Can You Still File Taxes? A Guide to the Deadline and Extension Options.

Pinterest LinkedIn Tumblr

As tax season comes to a close, many taxpayers may still be wondering if they can still file their taxes. The answer is yes! However, it’s important to understand the deadlines and extension options available.

Understanding Tax Deadlines

The original deadline for filing federal income tax returns is April 15th of each year. If you don’t file your taxes by this date, you may be subject to penalties and interest on any unpaid balance due. But what if you need more time? The Internal Revenue Service (IRS) has provisions in place to accommodate taxpayers who need additional time to file their returns.

Extension Options

If you’re unable to meet the April 15th deadline, there are several extension options available that can give you additional time to file your tax return:

Automatic Extension

You can automatically get an additional six months (until October 15th) to file by simply filling out Form 4868. This extension is automatic, meaning you don’t need to provide a reason for needing more time.

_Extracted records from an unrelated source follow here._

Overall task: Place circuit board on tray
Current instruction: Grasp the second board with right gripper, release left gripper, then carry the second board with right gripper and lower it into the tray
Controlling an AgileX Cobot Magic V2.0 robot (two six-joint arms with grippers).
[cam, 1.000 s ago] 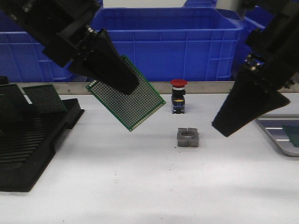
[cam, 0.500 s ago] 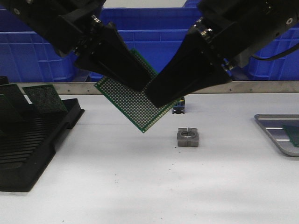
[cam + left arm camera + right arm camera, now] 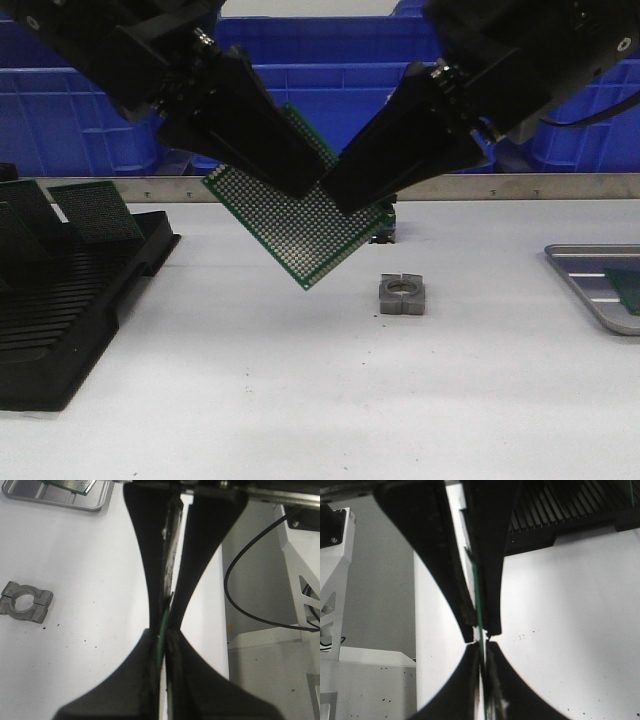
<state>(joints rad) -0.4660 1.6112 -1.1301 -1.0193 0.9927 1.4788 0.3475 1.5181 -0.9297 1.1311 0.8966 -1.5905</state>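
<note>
A green perforated circuit board hangs tilted in the air above the middle of the table. My left gripper is shut on its upper left edge. My right gripper is shut on its upper right edge. In the left wrist view the board's green edge sits between my left gripper's fingers. In the right wrist view its edge runs into my right gripper. The grey tray lies at the far right with another board on it. It also shows in the left wrist view.
A black slotted rack with upright boards stands at the left. A grey metal block lies below and right of the held board, and shows too in the left wrist view. Blue bins line the back.
My right gripper swung in from the right and closed on the board's upper right edge. The board, held by my left gripper, moved slightly right and up.
</note>
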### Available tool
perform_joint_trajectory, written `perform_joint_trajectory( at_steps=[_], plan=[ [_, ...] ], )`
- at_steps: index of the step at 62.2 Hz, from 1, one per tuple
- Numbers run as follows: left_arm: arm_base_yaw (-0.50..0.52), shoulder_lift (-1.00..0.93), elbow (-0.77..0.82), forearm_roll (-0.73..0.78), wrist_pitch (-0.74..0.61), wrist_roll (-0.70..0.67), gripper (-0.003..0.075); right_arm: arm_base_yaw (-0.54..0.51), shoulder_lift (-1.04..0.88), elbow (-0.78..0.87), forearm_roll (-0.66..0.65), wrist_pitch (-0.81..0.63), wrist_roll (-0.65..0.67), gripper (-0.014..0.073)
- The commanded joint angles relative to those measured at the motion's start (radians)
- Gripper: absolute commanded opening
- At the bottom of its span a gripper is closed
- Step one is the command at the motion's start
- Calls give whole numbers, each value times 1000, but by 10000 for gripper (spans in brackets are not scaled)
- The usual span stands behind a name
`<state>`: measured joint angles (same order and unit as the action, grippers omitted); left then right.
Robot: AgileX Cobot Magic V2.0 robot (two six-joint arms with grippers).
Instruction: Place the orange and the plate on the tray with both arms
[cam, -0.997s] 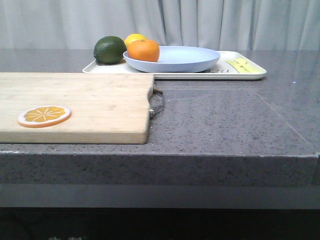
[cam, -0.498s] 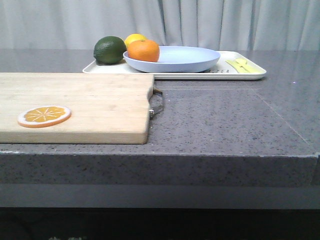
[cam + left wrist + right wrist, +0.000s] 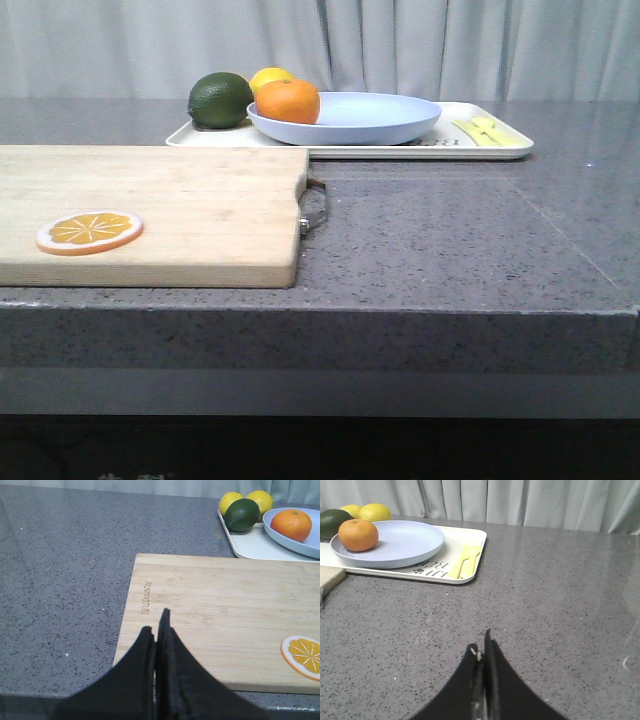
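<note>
Job looks done: orange [image 3: 287,101] sits in plate [image 3: 345,118] on tray [image 3: 500,150], both grippers [image 3: 157,630] [image 3: 482,652] clamped closed, empty, well clear.

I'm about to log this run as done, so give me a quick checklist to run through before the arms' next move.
1. Orange resting in the plate: ok.
2. Plate sitting on the tray: ok.
3. Left gripper shut and holding nothing, over the cutting board: ok.
4. Right gripper shut and holding nothing, over bare counter: ok.
5. Plate fully inside the tray rim: cannot tell.
</note>
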<state>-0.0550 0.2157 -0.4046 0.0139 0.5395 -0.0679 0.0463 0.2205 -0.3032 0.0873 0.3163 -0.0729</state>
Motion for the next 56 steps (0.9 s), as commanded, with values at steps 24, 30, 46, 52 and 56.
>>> perform_joint_trajectory(
  at_steps=[24, 30, 46, 52, 56],
  plan=[
    [4, 9, -25, -5, -82, -8, -18, -3, 9, -26, -2, -90, -8, -60],
    [4, 9, -25, -5, -82, -8, -18, -3, 9, -26, -2, -90, -8, -60],
    [4, 9, -25, -5, -82, -8, -18, -3, 9, -25, -2, -90, -8, -60],
    [4, -7, 3, -8, -113, -8, -18, -3, 9, -25, -2, -90, -8, -60],
    [9, -34, 50, -14, -149, -8, -18, -3, 9, -25, -2, -89, -8, -60]
  ],
)
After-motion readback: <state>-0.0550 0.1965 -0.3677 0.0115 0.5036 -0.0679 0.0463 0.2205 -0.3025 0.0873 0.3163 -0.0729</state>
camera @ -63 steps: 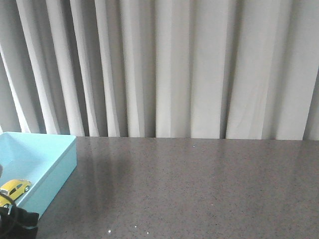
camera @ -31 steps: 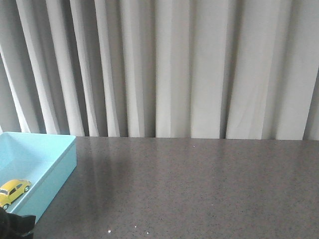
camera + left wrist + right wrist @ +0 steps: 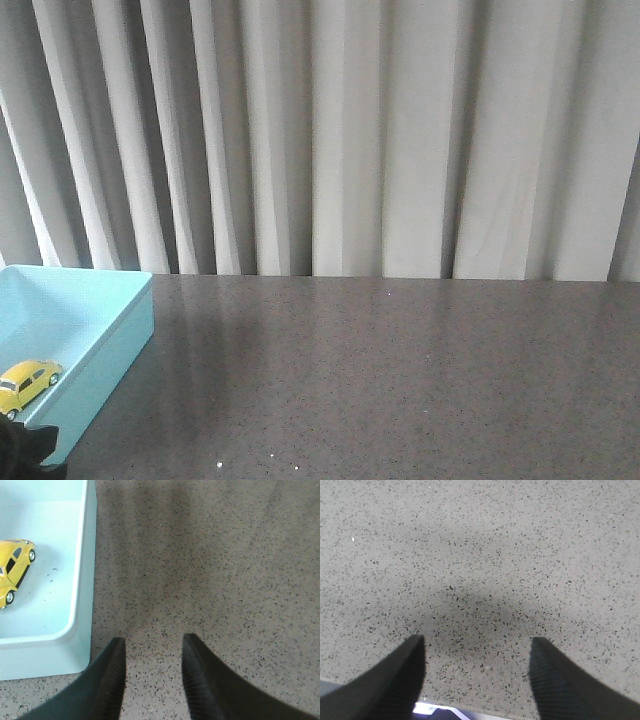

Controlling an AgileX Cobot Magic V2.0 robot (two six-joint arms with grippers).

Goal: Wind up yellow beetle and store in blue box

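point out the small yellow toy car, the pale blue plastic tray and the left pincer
small glossy yellow toy beetle car (image 3: 14,570), left wrist view, on its roof
large pale turquoise-blue plastic tray (image 3: 85,580), left wrist view, on its side wall rim
left pincer (image 3: 152,652), left wrist view, midway between its two dark fingertips

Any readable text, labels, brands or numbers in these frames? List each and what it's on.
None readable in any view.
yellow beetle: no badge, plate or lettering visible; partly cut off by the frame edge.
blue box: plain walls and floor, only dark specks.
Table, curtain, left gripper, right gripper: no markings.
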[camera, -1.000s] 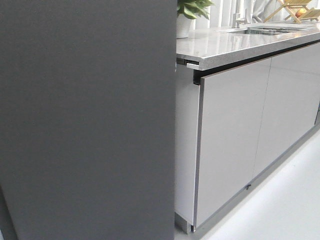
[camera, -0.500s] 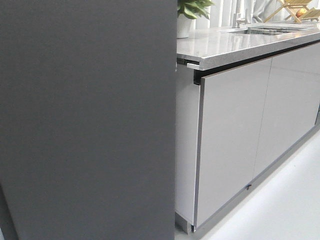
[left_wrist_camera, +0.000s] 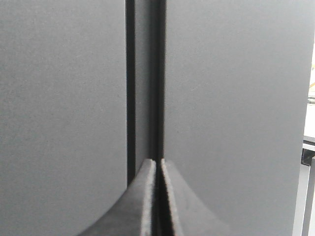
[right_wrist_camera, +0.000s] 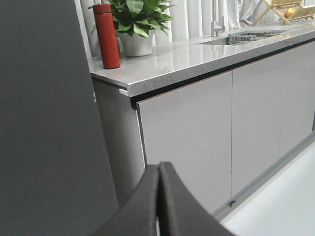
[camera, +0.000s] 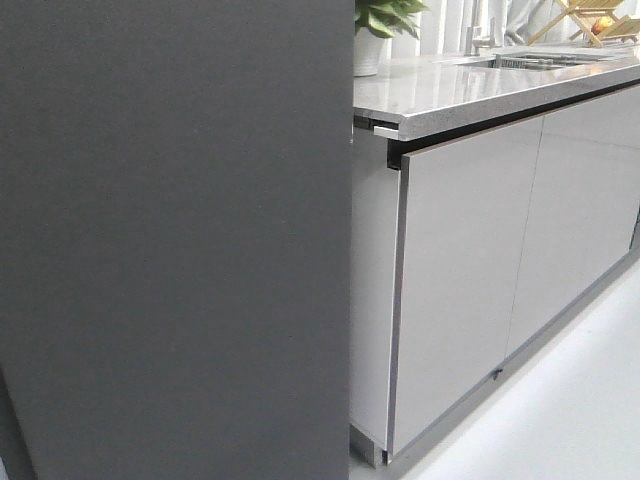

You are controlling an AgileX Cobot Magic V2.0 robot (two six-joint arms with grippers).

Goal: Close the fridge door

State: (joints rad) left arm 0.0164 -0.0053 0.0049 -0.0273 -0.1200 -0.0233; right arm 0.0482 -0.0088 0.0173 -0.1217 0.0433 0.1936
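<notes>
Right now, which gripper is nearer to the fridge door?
Left. The left gripper is shut and points straight at the fridge door, close to its seam. The right gripper, also shut, points toward the cabinet doors beside it.

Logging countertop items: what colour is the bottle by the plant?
Red bottle, clearest in the right wrist view.

Fridge door [camera: 175, 240]: tall, flat, matte dark grey, upright, filling the left half of the front view, right edge just beside the light-grey cabinet side under the countertop (a narrow dark vertical seam between two dark panels in the left wrist view).
</notes>
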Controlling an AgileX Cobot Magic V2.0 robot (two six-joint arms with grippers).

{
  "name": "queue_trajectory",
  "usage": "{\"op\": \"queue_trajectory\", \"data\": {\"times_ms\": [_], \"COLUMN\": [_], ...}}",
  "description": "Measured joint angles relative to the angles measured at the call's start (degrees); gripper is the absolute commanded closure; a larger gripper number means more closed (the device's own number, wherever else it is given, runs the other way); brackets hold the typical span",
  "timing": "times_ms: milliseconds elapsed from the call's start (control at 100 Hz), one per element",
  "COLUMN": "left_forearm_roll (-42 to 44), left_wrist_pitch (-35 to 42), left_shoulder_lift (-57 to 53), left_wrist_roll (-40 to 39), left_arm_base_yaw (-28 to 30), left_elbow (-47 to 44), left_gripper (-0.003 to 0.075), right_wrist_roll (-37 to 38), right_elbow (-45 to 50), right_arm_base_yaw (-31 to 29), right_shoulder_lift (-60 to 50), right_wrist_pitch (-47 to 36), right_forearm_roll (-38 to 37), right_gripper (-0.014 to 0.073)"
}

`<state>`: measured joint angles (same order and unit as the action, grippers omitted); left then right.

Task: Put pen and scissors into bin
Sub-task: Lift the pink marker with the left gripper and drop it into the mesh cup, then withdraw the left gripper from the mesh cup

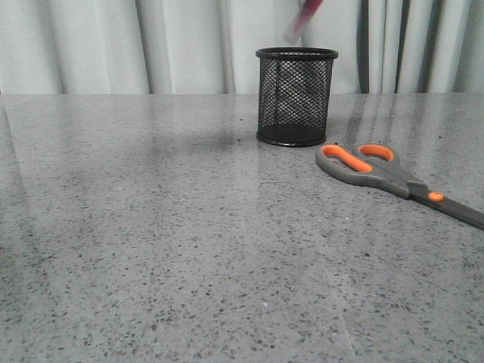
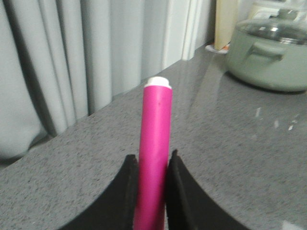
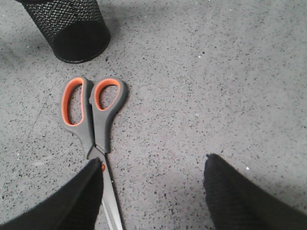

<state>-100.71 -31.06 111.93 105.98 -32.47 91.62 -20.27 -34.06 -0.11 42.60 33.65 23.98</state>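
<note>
Left gripper [image 2: 152, 184] first: black fingers [image 2: 125, 191] pinched tight on the slim bright pink pen [image 2: 156, 143], barrel standing up between the pads, small white end tip away from the wrist. Front view shows only a blurred pink-and-whitish streak of it at the top edge, above and slightly right of the small black wire-mesh cylindrical bin [image 1: 296, 97]; arm itself out of shot. Bin stands upright on the grey speckled table [image 1: 151, 249].

Right gripper [image 3: 151, 191] spread wide, holding nothing, hovering over the large grey-handled scissors with orange-lined loops [image 3: 91, 112]. One finger sits over the pivot. Scissors lie flat and closed on the table just beside the bin, handles toward it, dark blades pointing away.

Handling, my read: pen light, rigid, smooth plastic, so it may slip if the grip loosens. Scissors heavier, stiff, low profile. Best hold looks like across the neck near the pivot. They appear longer than the bin is tall, so probably top-heavy once in; cup could tip.
</note>
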Motion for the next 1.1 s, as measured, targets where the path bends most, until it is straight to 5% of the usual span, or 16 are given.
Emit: {"op": "queue_trajectory", "data": {"times_ms": [410,500,650,740,940,1100], "left_forearm_roll": [-1.53,-1.55,-1.44,-1.56,-1.46,5.28], "left_wrist_pitch": [0.91,0.19,-0.04,-0.18,-0.55,-0.77], "left_shoulder_lift": [4.67,4.67,4.67,4.67,3.38,-1.74], "left_wrist_roll": [2.44,3.07,3.63,3.64,3.87,1.6], "left_arm_base_yaw": [-0.2,-0.2,-0.2,-0.2,0.95,3.61], "left_elbow": [1.5,1.59,1.59,1.59,1.59,1.59], "left_gripper": [0.072,0.0622,0.0348,0.0279,0.0302,0.0558], "right_wrist_roll": [0.0,0.0,0.0,0.0,0.0,0.0], "right_elbow": [0.0,0.0,0.0,0.0,0.0,0.0], "right_arm_base_yaw": [0.0,0.0,0.0,0.0,0.0,0.0], "right_shoulder_lift": [0.0,0.0,0.0,0.0,0.0,0.0], "right_wrist_pitch": [0.0,0.0,0.0,0.0,0.0,-1.13], "right_forearm_roll": [0.0,0.0,0.0,0.0,0.0,0.0], "right_gripper": [0.0181,0.0181,0.0181,0.0181,0.0181,0.0181]}}
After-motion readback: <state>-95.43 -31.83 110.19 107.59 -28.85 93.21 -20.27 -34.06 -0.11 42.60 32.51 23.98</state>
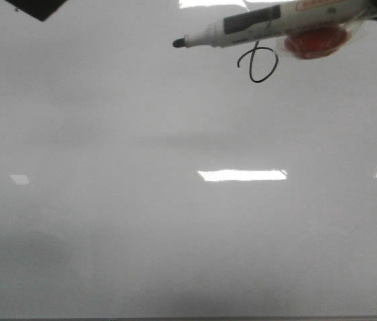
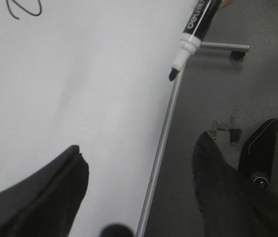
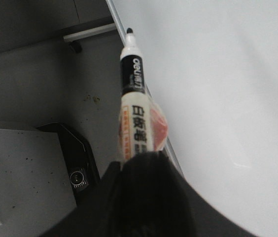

However, it’s important to note that this extension does not grant you more time to pay your taxes. You should estimate and pay any owed taxes by your regular deadline to help avoid possible penalties.

IRS Free File

One of the easiest ways to get an extension is by using the IRS Free File program. This service is available to all taxpayers, regardless of income, and can be used to electronically request an extension on Form 4868. The deadline to file for an extension using this method is the regular due date of your return.

Extension with Payment

You can also get an extension by electronically paying all or part of your estimated income tax due and indicating the payment is for an extension. This can be done using IRS Direct Pay, the Electronic Federal Tax Payment System, or by paying with a credit or debit card or digital wallet. If you choose this method, you won’t have to file a separate extension form.

Special Circumstances

For taxpayers in certain disaster areas, the IRS provides additional relief. You do not need to submit an extension electronically or on paper if you qualify. Check the IRS website to see if you qualify and the due date of your return.


By now it should be clear that although April 15th serves as an initial deadline for filing federal income tax returns, there remain several flexible extensions so that taxpayers can fully comply according to their own timeline while minimizing any related fees or expenses. It’s crucial to stay informed regarding important dates and deadlines about Federal Income Taxes by referring to reliable sources, including IRS publications and local/state government financial policies.


1. Can I still file my taxes after the deadline has passed?

Yes, you can still file your taxes after the deadline has passed (usually April 15th), but you may face penalties and interest for any taxes owed. As of the current tax year, individuals have until October 15th to file their federal income tax returns without incurring a late fee or penalty if they have requested an extension. If you miss this deadline, it’s recommended that you file as soon as possible to avoid further penalties.

2. What if I can’t afford to pay my taxes by the deadline?

If you cannot afford to pay all of your taxes owed by the filing deadline (usually April 15th), it’s still important that you file your tax return on time and make payment arrangements with the IRS. The IRS offers various payment options such as installment plans or an offer in compromise for those who qualify.

3. Can I get an extension on my tax filing due date?

Yes, taxpayers can request an extension of up to six months (October 15th) beyond the original due date by completing IRS Form 4868 before April 15th or the current year’s extended deadlines. This gives taxpayers additional time beyond the regular May/June extended period which is contingency based (as seen during the COVID-19 pandemic). It is important to remember that an extension only applies to filing a return, not paying any balances owed. Payments should be made on estimated liability at least equaling what was paid last year when requesting extensions, otherwise penalties will apply starting from March or July depending upon situations.